In essence, Celtic are still playing in a 4-3-3 shape in attack aiming to get numbers into the box and to create overloads out wide.

The most noticeable innovation has been turning Kyogo Furuhashi into a more rounded forward, whereby he is dropping into pockets of space and feeding through balls to advancing midfielders. There is more emphasis on Matt O’Riley and David Turnbull getting ahead of the striker and into the box.

This has had mixed success. In the opening two matches, three goals came from open play from the pair and several other chances as well.

The corollary to this is that Callum McGregor - who is showing signs of slowing down a tad - has often been isolated, especially in transition. Against Aberdeen in particular, the home side had a few breaks, whereby McGregor was overrun in the middle of the park.

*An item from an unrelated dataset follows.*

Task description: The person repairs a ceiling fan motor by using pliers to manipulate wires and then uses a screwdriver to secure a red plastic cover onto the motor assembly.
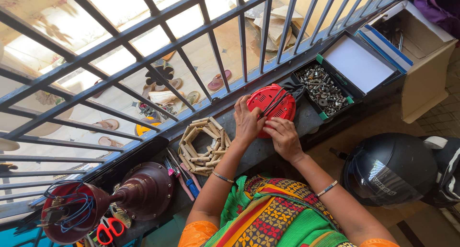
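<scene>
While both hands press on the red round grille cover (274, 105), it lies on the grey ledge (249, 151) against the railing-side edge. Her left hand (247, 122) closes its fingers over the cover's near rim; her right hand (284, 137) pinches its lower edge. Just right sits an open box of bolts (322, 90); left, a ring of wooden pegs (203, 145).
</scene>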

Here is the pass network map from the St Johnstone game:

The average alignment is pure “Angeball”, with the full-backs tucked in and the midfielders attacking the half-spaces between the defenders. But what is also typical this season is the swathe of space around McGregor. He has tended to be man-marked in the three games so far and whilst you don’t expect Rangers will do that, it has meant he is on the ball less, and therefore not able to set the tempo Celtic relies upon.

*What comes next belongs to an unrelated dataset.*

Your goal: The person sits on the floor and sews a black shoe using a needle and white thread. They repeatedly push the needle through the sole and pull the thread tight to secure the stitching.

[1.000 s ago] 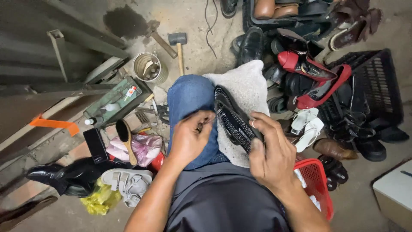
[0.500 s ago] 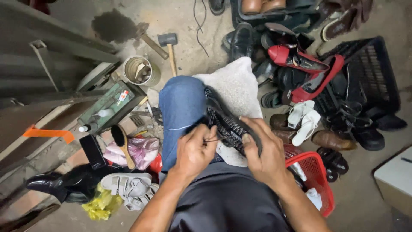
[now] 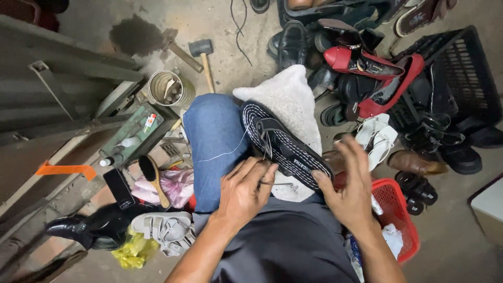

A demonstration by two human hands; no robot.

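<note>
A black sandal (image 3: 283, 144) with white stitching around its sole lies across a white towel (image 3: 288, 91) on my lap, beside my blue-jeaned knee (image 3: 212, 136). My left hand (image 3: 246, 191) sits at the sandal's near edge, its fingers pinched on a thin metal needle (image 3: 283, 184). A white thread (image 3: 220, 153) runs from the sandal across the knee. My right hand (image 3: 348, 188) is at the sandal's heel end with fingers spread. Only its thumb touches the sole's edge.
Many shoes are heaped at the back right: red heels (image 3: 367, 63), white sandals (image 3: 377, 136), a black crate (image 3: 461, 68). A red basket (image 3: 401, 220) stands by my right arm. On the left are a hammer (image 3: 201, 52), tin can (image 3: 165, 88), brush (image 3: 154, 178), black boot (image 3: 89, 230) and grey sandals (image 3: 162, 230).
My right hand has let go of the sandal and opened its fingers. My left hand has slid back toward me, and the sandal now lies flatter on the towel.
</note>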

Last season, Celtic had a nice balance out wide, with a ball-hungry progressor and aggressor in Jota on one wing, and a line stretcher in behind in Daizen Maeda on the other. This term - with Maeda and Liel Abada - they have had two players less comfortable coming short and committing defenders. Both prefer the ball in the box. This has made Celtic quite easy to defend against as the ball kept being recycled backwards from the wide positions.

That changed at the weekend when Yang Hyun-Jun was happily driving at the St Johnstone backline at pace from any distance. It will be fascinating to see if new signing Luis Palma can offer the same variety and directness.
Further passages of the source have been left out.